EXERCISE - Give the data again in full, exactly as written below.

Items from a data source
——
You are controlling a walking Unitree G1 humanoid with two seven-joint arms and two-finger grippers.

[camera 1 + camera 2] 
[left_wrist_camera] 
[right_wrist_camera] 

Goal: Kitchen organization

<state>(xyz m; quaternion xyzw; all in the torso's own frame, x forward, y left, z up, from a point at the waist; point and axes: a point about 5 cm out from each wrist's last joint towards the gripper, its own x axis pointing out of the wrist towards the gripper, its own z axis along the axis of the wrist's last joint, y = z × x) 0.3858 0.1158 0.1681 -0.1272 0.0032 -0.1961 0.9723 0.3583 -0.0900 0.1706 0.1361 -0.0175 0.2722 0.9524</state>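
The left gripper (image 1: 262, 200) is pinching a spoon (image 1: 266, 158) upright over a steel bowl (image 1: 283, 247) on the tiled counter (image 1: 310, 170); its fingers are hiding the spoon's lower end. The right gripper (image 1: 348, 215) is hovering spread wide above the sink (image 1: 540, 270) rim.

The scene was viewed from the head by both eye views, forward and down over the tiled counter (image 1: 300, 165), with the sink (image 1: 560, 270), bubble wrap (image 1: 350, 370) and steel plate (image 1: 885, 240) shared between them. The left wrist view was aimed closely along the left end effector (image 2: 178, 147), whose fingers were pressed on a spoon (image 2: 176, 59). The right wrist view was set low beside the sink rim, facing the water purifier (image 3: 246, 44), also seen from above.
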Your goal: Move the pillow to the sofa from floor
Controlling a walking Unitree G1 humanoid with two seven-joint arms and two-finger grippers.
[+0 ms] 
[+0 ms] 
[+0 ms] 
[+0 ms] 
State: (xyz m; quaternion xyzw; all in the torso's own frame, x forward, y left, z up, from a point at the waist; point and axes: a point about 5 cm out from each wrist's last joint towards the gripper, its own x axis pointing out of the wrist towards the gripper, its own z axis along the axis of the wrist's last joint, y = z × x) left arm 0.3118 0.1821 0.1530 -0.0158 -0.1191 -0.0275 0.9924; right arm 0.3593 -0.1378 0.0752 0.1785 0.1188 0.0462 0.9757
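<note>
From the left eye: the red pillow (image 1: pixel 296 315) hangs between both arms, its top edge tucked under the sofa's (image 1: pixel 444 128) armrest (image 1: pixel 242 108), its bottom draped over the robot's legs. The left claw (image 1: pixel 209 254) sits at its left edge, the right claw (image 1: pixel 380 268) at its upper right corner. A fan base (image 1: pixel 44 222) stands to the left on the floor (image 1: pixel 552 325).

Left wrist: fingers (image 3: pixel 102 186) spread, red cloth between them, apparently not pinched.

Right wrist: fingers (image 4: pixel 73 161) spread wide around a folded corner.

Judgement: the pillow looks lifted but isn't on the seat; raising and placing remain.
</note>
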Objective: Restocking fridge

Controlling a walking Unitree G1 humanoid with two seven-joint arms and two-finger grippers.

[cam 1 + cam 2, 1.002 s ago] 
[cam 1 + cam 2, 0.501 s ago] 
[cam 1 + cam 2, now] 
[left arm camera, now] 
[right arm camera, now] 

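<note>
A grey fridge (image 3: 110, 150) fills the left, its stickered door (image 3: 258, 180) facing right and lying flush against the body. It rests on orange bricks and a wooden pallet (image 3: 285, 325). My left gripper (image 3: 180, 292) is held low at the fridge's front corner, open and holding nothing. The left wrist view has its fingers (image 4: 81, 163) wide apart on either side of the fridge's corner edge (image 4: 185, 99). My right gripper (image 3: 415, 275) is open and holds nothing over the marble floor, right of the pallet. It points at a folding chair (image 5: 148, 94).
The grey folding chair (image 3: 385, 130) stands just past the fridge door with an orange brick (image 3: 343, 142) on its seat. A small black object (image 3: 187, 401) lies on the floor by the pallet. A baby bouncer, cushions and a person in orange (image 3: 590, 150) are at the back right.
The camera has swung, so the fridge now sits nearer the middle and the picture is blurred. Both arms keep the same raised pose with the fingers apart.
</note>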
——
ANSWER BOX -
You are controlling a walking Unitree G1 humanoid with two seven-joint arms and two-finger grippers.

[camera 1 + camera 2] 
[left_wrist_camera] 
[right_wrist_camera] 

Goal: Kitchen organization

<state>(xyz m; quaternion xyzw; all in the torso's own frame, x forward, y left, z up, from a point at the waist; point and axes: a point about 5 cm out from each wrist's last joint towards the gripper, its own x axis pointing out of the wrist towards the gripper, its own z axis along the axis of the wrist's last joint, y = z × x) 0.3858 0.1158 0.1681 -0.1272 0.0032 -0.1961 0.9723 0.3583 -0.0900 0.1706 0.1361 -0.0175 0.2722 0.9524</state>
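The left gripper (image 1: 262, 200) is pinching a spoon (image 1: 266, 158) upright over a steel bowl (image 1: 283, 247) on the tiled counter (image 1: 310, 170); its fingers are hiding the spoon's lower end. The right gripper (image 1: 348, 215) is hovering spread wide above the sink (image 1: 540, 270) rim.

The scene was viewed from the head by both eye views, forward and down over the tiled counter (image 1: 300, 165), with the sink (image 1: 560, 270), bubble wrap (image 1: 350, 370) and steel plate (image 1: 885, 240) shared between them. The left wrist view was aimed closely along the left end effector (image 2: 178, 147), whose fingers were pressed on a spoon (image 2: 176, 59). The right wrist view was set low beside the sink rim, facing the water purifier (image 3: 246, 44), also seen from above.
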Your goal: Move the pillow to the sofa from floor
Controlling a walking Unitree G1 humanoid with two seven-joint arms and two-finger grippers.
[+0 ms] 
[+0 ms] 
[+0 ms] 
[+0 ms] 
State: (xyz m; quaternion xyzw; all in the torso's own frame, x forward, y left, z up, from a point at the waist; point and axes: a point about 5 cm out from each wrist's last joint towards the gripper, its own x axis pointing out of the wrist towards the gripper, its own z axis along the axis of the wrist's last joint, y = z × x) left arm 0.3118 0.1821 0.1530 -0.0158 -0.1191 -0.0275 0.9924; right arm 0.3593 -0.1378 0.0752 0.1785 0.1188 0.0462 0.9757
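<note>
From the left eye: the red pillow (image 1: pixel 296 315) hangs between both arms, its top edge tucked under the sofa's (image 1: pixel 444 128) armrest (image 1: pixel 242 108), its bottom draped over the robot's legs. The left claw (image 1: pixel 209 254) sits at its left edge, the right claw (image 1: pixel 380 268) at its upper right corner. A fan base (image 1: pixel 44 222) stands to the left on the floor (image 1: pixel 552 325).

Left wrist: fingers (image 3: pixel 102 186) spread, red cloth between them, apparently not pinched.

Right wrist: fingers (image 4: pixel 73 161) spread wide around a folded corner.

Judgement: the pillow looks lifted but isn't on the seat; raising and placing remain.
</note>
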Objective: Restocking fridge

Controlling a walking Unitree G1 humanoid with two seven-joint arms and two-finger grippers.

[cam 1 + cam 2, 1.002 s ago] 
[cam 1 + cam 2, 0.501 s ago] 
[cam 1 + cam 2, now] 
[left arm camera, now] 
[right arm camera, now] 

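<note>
A grey fridge (image 3: 110, 150) fills the left, its stickered door (image 3: 258, 180) facing right and lying flush against the body. It rests on orange bricks and a wooden pallet (image 3: 285, 325). My left gripper (image 3: 180, 292) is held low at the fridge's front corner, open and holding nothing. The left wrist view has its fingers (image 4: 81, 163) wide apart on either side of the fridge's corner edge (image 4: 185, 99). My right gripper (image 3: 415, 275) is open and holds nothing over the marble floor, right of the pallet. It points at a folding chair (image 5: 148, 94).
The grey folding chair (image 3: 385, 130) stands just past the fridge door with an orange brick (image 3: 343, 142) on its seat. A small black object (image 3: 187, 401) lies on the floor by the pallet. A baby bouncer, cushions and a person in orange (image 3: 590, 150) are at the back right.
The camera has swung, so the fridge now sits nearer the middle and the picture is blurred. Both arms keep the same raised pose with the fingers apart.
</note>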

That makes the output complete.